By Ronald S. Coddington, featuring an artifact from the Glen Hayes Collection
The Fort Sumter story encompasses two unique moments in time.
On April 12, 1861, the bombardment of the fort and its garrison of U.S. Regulars by military forces in the seceded state of South Carolina inaugurated civil war. Major Robert Anderson surrendered the garrison after a 36-hour artillery assault and, on April 14, marched out with his men and the national flag that had flown above the beleaguered fort.

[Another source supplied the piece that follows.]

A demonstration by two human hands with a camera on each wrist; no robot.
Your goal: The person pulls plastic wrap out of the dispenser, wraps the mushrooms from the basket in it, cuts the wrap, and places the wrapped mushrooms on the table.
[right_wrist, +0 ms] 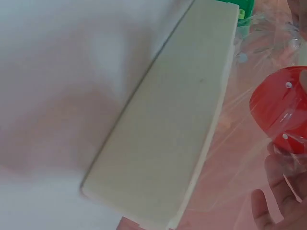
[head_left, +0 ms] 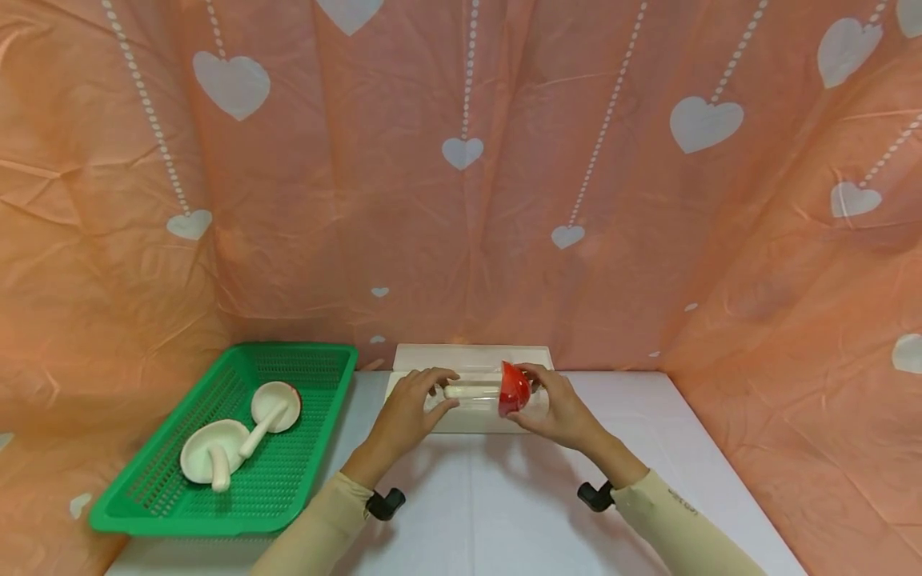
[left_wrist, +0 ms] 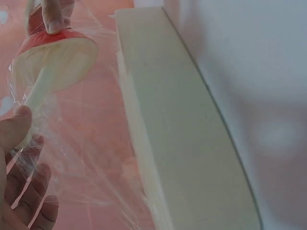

Anderson later told an acquaintance, “I knew that it would never come down in disgrace.”
He was correct.
Four years later, on April 14, 1865, Anderson, 59, now a retired brigadier general, returned to the ruined fort reoccupied by U.S. forces. In a stirring ceremony, he broke down and cried before proclaiming to the gathering that it had been “the cherished wish of my heart” to restore the flag to its rightful place. “I thank God that I have lived to see this day and to be here to perform this duty to my country,” he stated to great applause. At the conclusion of his remarks, Anderson gripped the halyard and began pulling it, raising the identical flag, with a wreath of evergreens and roses attached, above the fort. Sergeant Peter Hart, who had served in the 1861 garrison and famously reattached the flag after it had been shot down during the original bombardment, assisted his old commander.
The crowd exploded with feeling. “Gen. Anderson could with difficulty restrain his emotions, and whilst some shouted themselves hoarse, others embraced and wept like children,” reported one New York newspaper, The Buffalo Commercial. The columns of newsprint were lined in thick black rules mourning the death of President Abraham Lincoln by an assassin’s bullet.
The flag’s restoration “completed a cycle of time in which has been developed the wonderful energy of a nation of freemen, and in which the world has seen the evidence of a patriotism which has lain upon a nation’s altar immense sacrifices of blood and treasure for its sake,” noted one writer, who continued, “vindication of human rights and popular government against the most formidable attempt to subvert them, belongs to our day and generation. The event of this formal re-occupation of Sumter, will naturally carry the thoughts of the nation back to the beginning of the struggle. No human forecast foresaw in its full magnitude the strife then begun, and all calculations formed upon the records of history, have fallen short of the reality of the past four years.”
At the conclusion of the flag raising ceremony, eyewitnesses, then as today, picked up items left behind and brought them home as souvenirs—proof that they bore witness to history. The collage of artifacts pictured here were artfully arranged on a mount with a descriptive caption: “Some of the leaves & ferns that fell from the boquet on the flag raised in position from where the Confederates made us take it down at Fort Sumpter SC in the Civil War. 1865”
Flanking the relics are two cartes de visite.
One is a portrait of Maj. Anderson by Mathew B. Brady’s New York City gallery. A glass negative of this view is in the National Portrait Gallery. The other is a uncommon scene inside the fort on April 14, 1865, showing the Stars and Stripes attached to two poles decorated with bunting. The same view appears on a stereo card with the imprint of Brooklyn, N.Y., photographer William E. James.
The person or persons responsible for this collage are not known. The back of the page contains a possible clue: a portrait of Robert Carey (1872-1963). A New Jersey native, his father, William (1845-1886) has no Civil War military record.
Carey worked his way through law school as a newspaper reporter, became a county judge, and launched two unsuccessful bids to become the Garden State’s governor on the Democratic ticket. His obituary described him as “a chipper man” who “ate lightly, slept soundly, liked at occasional Manhattan, and avidly tended to his hobbies—stamps and Indian relics.”
References: The Sun, New York City, July 12, 1911; The Buffalo Commercial, April 18, 1865; The Burlington Patriot, Burlington, Kansas, April 15, 1865; The Jersey Journal, Jersey City, N.J., Oct. 7, 1963.
Ronald S. Coddington is Editor and Publisher of MI.